What to work on:
Show each line from the listing that includes the word "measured".

-- Opening Marker --

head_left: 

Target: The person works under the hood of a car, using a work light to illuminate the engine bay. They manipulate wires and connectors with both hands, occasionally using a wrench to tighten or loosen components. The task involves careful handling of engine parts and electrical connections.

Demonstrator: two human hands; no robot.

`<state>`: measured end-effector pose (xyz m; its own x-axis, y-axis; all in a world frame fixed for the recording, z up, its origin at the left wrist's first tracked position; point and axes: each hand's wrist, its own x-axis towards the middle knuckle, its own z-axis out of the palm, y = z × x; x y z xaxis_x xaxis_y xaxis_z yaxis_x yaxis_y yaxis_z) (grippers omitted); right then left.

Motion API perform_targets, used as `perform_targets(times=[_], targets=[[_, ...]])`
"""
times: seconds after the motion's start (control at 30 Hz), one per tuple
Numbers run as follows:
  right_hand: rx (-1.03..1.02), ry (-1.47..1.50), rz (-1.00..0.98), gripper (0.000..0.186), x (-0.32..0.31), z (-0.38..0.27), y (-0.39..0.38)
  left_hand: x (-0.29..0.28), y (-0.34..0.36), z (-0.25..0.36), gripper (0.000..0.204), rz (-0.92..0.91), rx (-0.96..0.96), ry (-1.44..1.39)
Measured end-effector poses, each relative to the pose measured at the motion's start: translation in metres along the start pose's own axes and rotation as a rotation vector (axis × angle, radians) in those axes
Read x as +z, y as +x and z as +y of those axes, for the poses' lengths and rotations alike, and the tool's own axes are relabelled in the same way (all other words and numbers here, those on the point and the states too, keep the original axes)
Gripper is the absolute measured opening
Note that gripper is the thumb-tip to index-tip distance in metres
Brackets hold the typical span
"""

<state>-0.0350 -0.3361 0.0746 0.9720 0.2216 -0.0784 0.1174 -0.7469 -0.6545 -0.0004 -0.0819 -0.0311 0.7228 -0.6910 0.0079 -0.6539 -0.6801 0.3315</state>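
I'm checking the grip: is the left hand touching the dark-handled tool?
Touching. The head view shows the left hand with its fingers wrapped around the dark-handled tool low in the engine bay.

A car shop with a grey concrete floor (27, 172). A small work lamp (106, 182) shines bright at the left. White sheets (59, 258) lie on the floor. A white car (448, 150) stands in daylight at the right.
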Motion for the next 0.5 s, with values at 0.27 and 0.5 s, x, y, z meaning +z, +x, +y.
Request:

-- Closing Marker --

Result of the exercise:
`<state>`: measured end-effector pose (xyz m; its own x-axis, y-axis; all in a world frame fixed for the recording, z up, its origin at the left wrist's first tracked position; point and axes: each hand's wrist, its own x-axis towards the middle knuckle, its own z-axis out of the palm, y = z × x; x y z xaxis_x xaxis_y xaxis_z yaxis_x yaxis_y yaxis_z) (grippers omitted); right then left.
Measured end-effector poses, each relative to the pose measured at the motion's start: translation in metres along the start pose's own axes and rotation as a rotation vector (axis × angle, radians) in those axes
Gripper is the absolute measured opening

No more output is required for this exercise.